TASK TO COMPLETE: Find the lines below that contain the string "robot". Copy each one.

Stored records

☆ ☆ ☆

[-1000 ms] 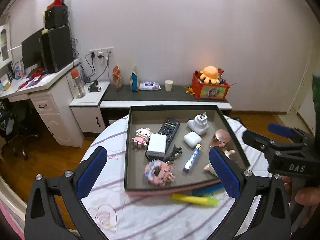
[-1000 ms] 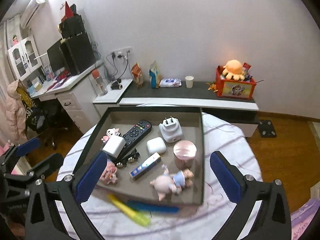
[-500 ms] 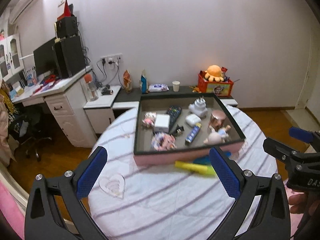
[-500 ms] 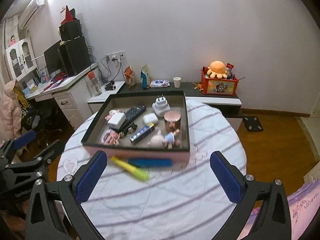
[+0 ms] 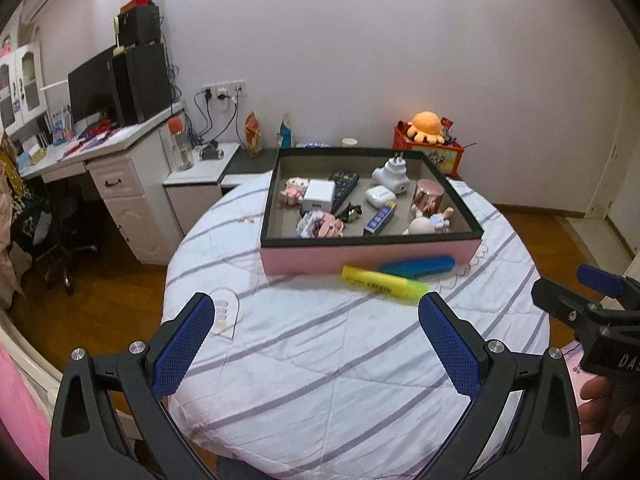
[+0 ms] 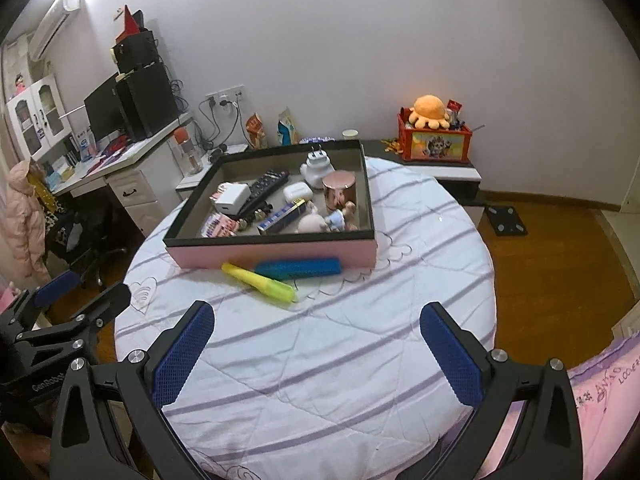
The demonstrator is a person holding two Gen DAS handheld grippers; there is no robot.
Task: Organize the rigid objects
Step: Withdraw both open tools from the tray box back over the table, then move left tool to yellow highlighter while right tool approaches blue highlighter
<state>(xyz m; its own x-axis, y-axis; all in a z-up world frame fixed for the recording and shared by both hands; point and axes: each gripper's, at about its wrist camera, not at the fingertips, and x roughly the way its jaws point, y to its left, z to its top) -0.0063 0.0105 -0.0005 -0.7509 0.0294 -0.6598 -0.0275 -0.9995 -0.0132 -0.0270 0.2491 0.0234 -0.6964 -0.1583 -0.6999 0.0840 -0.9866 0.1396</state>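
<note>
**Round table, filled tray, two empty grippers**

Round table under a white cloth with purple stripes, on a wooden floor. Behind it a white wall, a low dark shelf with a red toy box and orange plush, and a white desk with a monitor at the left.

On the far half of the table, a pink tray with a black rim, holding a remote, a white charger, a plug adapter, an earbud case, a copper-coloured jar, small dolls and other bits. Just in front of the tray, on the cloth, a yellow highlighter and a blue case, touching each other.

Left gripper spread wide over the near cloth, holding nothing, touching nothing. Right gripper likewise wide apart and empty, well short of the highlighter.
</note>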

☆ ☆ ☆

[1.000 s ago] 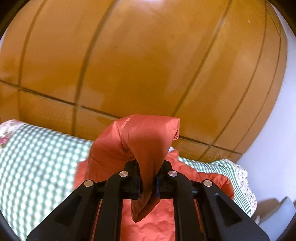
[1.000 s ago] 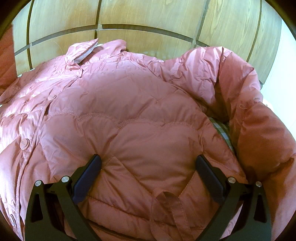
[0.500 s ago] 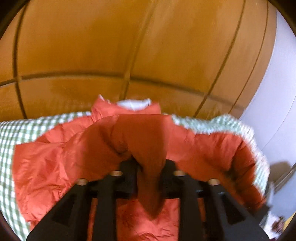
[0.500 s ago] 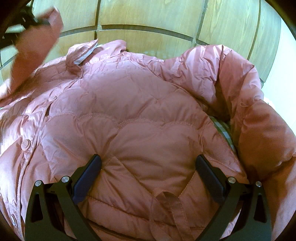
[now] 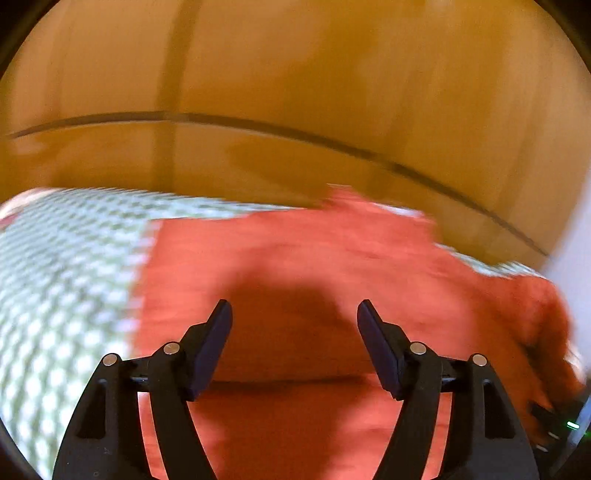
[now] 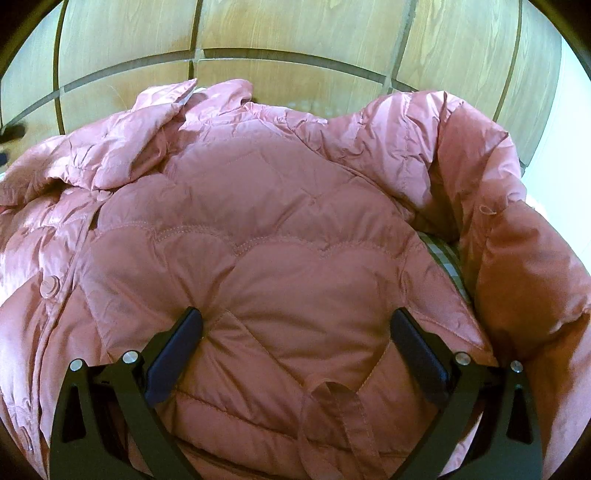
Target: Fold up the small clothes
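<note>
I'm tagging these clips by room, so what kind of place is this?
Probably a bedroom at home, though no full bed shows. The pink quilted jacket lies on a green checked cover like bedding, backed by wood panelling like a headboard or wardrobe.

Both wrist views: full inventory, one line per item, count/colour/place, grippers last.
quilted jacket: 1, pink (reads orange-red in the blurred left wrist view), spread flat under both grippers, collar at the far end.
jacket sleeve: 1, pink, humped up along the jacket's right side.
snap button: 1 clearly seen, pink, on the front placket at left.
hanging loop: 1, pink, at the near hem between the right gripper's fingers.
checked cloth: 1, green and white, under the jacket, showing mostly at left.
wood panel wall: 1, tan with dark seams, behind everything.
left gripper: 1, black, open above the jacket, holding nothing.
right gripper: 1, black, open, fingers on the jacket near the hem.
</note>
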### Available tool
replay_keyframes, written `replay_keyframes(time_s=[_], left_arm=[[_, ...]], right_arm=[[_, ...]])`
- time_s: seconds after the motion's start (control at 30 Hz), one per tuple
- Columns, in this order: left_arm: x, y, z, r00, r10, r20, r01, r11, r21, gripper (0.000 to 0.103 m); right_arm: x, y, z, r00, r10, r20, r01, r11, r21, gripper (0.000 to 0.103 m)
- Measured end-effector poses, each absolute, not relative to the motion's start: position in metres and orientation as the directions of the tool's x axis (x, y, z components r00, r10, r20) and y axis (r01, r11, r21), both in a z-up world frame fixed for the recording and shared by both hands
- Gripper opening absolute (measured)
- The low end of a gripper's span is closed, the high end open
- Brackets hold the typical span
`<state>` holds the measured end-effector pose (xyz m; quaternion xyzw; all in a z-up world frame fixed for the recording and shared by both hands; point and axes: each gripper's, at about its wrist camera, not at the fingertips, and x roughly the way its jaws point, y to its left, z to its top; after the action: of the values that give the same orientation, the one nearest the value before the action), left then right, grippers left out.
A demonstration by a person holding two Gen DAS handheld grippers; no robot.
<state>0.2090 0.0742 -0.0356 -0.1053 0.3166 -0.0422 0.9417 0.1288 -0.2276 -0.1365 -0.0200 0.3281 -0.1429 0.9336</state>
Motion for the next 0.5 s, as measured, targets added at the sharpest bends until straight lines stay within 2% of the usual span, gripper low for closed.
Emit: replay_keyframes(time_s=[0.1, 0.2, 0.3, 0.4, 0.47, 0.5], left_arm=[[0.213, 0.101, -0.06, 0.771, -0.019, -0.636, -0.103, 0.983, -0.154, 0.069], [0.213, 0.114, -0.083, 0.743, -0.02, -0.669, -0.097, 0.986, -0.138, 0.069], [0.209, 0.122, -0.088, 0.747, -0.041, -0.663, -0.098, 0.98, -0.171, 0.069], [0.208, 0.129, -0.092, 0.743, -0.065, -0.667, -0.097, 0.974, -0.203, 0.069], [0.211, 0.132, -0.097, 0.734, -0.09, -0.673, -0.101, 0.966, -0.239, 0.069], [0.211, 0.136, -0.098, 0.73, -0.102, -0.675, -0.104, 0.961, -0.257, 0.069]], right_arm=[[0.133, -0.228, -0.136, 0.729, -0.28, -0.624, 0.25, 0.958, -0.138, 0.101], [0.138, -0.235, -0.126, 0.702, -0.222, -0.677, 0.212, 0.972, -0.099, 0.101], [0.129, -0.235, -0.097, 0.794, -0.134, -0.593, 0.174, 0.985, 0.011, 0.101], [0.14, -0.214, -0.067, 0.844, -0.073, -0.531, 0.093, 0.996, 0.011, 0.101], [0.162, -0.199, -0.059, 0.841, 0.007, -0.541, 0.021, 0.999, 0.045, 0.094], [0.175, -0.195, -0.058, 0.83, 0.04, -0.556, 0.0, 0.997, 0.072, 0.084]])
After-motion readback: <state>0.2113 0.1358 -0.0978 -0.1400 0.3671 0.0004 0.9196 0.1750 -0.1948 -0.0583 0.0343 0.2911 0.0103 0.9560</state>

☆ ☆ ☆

PROBLEM SOLUTION:
The demonstrator is a person holding two Gen DAS handheld grippers; there is no robot.
A demonstration by a person holding two Gen DAS handheld grippers; no robot.

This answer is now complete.